> **EXERCISE REQUIREMENTS**
From the following material, work out how many lines include the string "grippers"; respond with the number only.

> **THE DATA**
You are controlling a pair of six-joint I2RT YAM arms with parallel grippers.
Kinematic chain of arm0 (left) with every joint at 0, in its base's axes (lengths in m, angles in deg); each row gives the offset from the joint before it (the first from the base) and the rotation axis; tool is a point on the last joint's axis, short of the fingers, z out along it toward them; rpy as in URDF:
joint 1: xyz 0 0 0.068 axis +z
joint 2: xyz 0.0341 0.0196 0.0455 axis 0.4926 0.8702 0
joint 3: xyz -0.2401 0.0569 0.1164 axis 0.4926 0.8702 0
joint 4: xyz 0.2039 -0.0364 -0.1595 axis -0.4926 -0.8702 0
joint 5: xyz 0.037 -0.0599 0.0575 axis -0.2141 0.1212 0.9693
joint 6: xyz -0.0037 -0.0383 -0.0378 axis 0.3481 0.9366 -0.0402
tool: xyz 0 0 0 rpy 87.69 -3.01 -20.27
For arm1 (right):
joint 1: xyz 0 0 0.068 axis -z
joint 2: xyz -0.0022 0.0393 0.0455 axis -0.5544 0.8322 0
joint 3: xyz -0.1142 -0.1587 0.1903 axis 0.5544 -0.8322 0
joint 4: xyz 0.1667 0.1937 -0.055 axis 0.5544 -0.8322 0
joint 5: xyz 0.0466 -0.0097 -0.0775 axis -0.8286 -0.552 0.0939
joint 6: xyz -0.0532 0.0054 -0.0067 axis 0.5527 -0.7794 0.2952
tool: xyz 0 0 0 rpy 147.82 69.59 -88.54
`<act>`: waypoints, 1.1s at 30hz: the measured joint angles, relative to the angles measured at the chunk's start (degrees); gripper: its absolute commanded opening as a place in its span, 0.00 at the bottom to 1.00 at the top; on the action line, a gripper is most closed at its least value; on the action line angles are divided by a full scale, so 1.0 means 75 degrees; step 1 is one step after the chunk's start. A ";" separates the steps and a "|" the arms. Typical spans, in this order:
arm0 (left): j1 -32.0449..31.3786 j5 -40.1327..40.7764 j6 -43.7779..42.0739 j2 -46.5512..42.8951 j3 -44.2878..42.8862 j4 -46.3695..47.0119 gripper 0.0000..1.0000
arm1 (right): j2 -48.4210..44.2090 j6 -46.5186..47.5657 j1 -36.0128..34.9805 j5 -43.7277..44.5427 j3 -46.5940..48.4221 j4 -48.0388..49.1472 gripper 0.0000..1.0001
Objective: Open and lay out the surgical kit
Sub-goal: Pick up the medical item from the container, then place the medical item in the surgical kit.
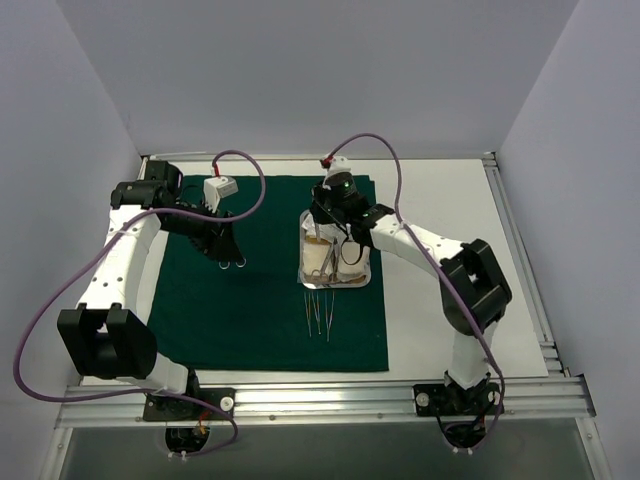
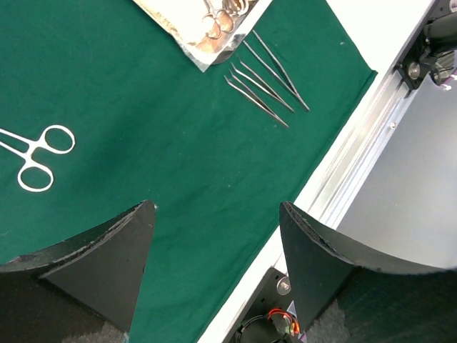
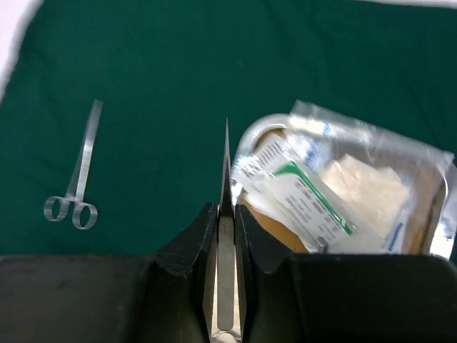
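My right claw [image 3: 226,214] is pinched narrow on one pair of thin tweezers [image 3: 226,161]; the blades run straight out between my fingers, tip toward 12 o'clock in the wrist view, above the green cloth [image 1: 250,320]; at 3 o'clock of that tip sits the steel tray [image 1: 335,284], with clear packets [image 3: 307,193] and a white gauze pad [image 3: 364,186] piled inside it; seen from above, this claw hangs over the tray's 11 o'clock corner.

My left claw [image 2: 218,236] stands wide and holds nothing; it hovers over the cloth at 9 o'clock of the tray, well apart from it; a ring-handled clamp [image 2: 32,153] lies flat on the cloth near this claw, at 10 o'clock in its wrist view.

The laid-out tweezers [image 1: 318,312] lie side by side on the cloth at 6 o'clock of the tray, just beside its edge; ring handles of more clamps show inside the tray; the cloth is spread flat on the white counter [image 1: 450,190], which shows bare at 3 o'clock of it.
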 measured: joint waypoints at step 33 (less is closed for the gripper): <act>-0.0697 -0.3620 -0.1810 -0.0475 -0.2451 -0.0562 0.48 | -0.2906 -0.0076 -0.1711 -0.3681 -0.1376 0.6347 0.00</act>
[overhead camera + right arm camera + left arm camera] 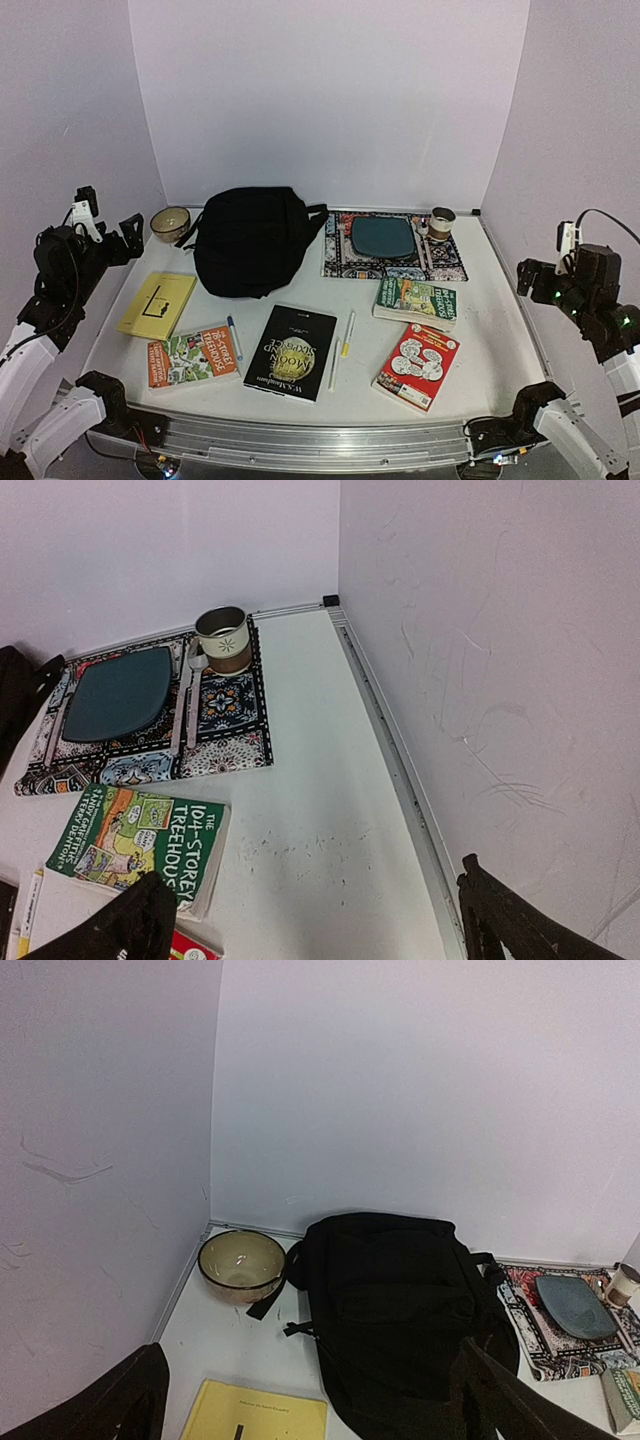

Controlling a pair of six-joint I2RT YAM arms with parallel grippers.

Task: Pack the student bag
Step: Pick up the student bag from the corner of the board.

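Five books [292,352] lie at six o'clock of the student bag [250,240], flat at the worktop [490,330] far side, likely within both arms' reach; left gripper [312,1348] and right gripper [315,872] jaws gape, empty.

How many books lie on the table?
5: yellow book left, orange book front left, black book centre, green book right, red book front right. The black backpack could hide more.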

> **YOUR RESPONSE**
2